**About this task:** Output the full listing below exactly as it reads, and skip anything that is a picture.

=== Begin Enclosure ===

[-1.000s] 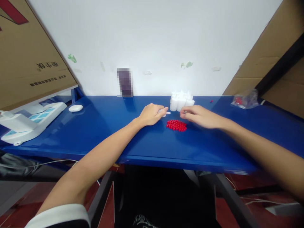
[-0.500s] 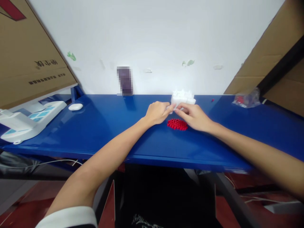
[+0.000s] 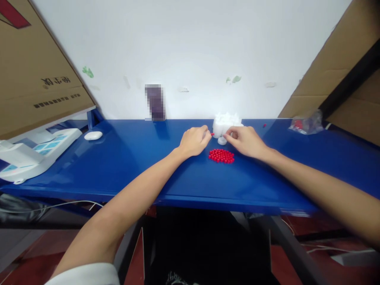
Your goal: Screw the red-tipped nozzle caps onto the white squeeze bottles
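My left hand is closed, thumb against curled fingers, and a small red bead shows at its fingertips. Opposite it, my right hand has thumb and forefinger pinched together; whatever lies between them is too small to make out. A white lumpy object with pointed tops stands just behind both hands, partly covered by the right one. A small round white piece sits between the hands in front of it. Closer to me, a flat cluster of red beads lies on the blue table.
A clear bag with something red inside lies at the back right, and a stray red bead is nearby. A pixelated phone-like object leans against the wall. At left are a white case and a power strip.
My hands have moved apart a little from where their fingertips nearly met. The red bead at my left fingertips and the round white piece between the hands now show.
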Tool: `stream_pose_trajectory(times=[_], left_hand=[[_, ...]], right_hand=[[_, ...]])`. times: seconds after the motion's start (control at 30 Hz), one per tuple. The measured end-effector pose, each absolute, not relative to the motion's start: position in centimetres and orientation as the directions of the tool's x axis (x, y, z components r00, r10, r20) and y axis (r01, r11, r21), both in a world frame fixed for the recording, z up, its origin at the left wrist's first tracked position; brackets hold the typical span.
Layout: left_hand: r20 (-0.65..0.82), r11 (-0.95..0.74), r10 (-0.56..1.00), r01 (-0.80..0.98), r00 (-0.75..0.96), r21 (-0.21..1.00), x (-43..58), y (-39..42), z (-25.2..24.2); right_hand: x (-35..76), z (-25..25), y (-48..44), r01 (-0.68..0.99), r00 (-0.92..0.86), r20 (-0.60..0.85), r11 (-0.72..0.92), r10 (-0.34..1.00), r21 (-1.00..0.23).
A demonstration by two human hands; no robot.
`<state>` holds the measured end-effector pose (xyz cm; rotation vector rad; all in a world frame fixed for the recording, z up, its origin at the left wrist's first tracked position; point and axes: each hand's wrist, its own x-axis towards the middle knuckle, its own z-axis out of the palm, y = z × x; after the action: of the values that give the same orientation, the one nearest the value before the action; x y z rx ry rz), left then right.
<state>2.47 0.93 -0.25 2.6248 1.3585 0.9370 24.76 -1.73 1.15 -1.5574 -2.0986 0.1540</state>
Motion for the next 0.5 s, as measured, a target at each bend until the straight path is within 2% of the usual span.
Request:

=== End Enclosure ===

**Output for this task:**
[-1.000s] 
[-0.500s] 
[+0.000s] 
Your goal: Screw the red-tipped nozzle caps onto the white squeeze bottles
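My left hand is closed, thumb against curled fingers, and a small red bead shows at its fingertips. Opposite it, my right hand has thumb and forefinger pinched together; whatever lies between them is too small to make out. A white lumpy object with pointed tops stands just behind both hands, partly covered by the right one. A small round white piece sits between the hands in front of it. Closer to me, a flat cluster of red beads lies on the blue table.
A clear bag with something red inside lies at the back right, and a stray red bead is nearby. A pixelated phone-like object leans against the wall. At left are a white case and a power strip.
My hands have moved apart a little from where their fingertips nearly met. The red bead at my left fingertips and the round white piece between the hands now show.
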Tool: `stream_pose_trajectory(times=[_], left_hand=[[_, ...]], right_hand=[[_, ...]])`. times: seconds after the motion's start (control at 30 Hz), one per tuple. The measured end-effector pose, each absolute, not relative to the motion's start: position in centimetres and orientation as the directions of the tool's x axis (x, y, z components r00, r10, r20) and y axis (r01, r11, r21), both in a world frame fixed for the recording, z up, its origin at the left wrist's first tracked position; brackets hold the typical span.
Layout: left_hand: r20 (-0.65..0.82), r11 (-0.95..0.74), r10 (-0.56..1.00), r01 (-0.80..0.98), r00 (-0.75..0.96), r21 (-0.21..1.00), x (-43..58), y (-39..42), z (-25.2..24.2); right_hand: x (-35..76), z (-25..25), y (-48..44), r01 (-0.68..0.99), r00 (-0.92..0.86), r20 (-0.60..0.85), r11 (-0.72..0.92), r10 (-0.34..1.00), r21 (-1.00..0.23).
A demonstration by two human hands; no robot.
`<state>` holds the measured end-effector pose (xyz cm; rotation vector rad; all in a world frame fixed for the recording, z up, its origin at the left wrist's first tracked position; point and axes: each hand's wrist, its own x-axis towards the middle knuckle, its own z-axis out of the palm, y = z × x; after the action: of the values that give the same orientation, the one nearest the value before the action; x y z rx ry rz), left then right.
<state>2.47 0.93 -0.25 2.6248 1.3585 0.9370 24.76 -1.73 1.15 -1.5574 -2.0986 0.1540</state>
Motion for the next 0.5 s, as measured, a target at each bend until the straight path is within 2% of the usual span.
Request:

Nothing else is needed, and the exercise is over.